## Instructions for the task
Repeat the listing below line by line, exactly, leaving its pictures behind.

# # # # # # #

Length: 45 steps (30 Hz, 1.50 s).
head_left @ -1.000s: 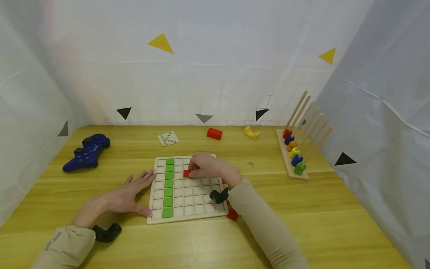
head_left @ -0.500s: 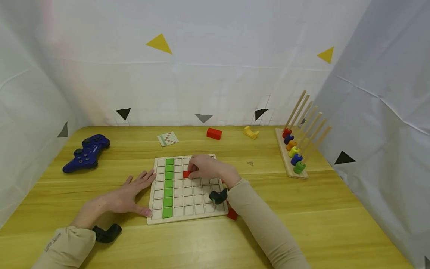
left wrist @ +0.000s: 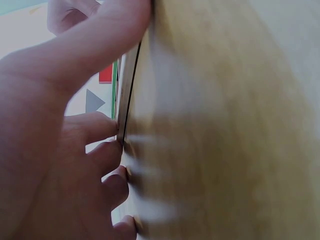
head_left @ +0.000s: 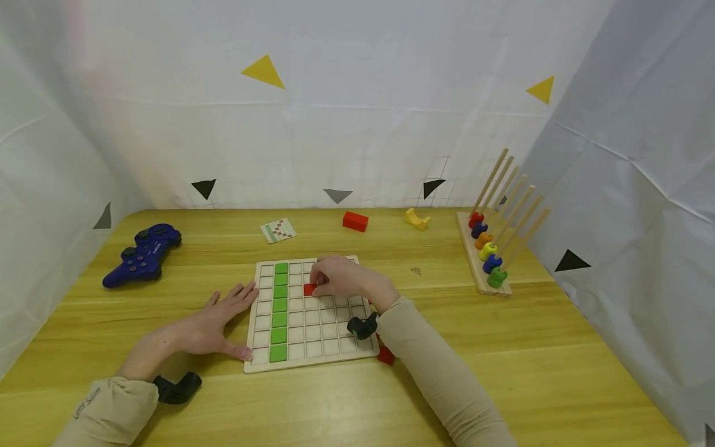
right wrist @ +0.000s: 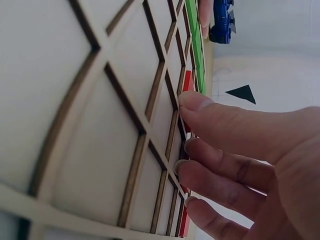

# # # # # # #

## Exercise solution
Length: 45 steps (30 Hz, 1.50 s).
head_left @ -1.000s: 
head_left @ -0.500s: 
left wrist @ +0.000s: 
head_left @ +0.000s: 
right wrist @ +0.000s: 

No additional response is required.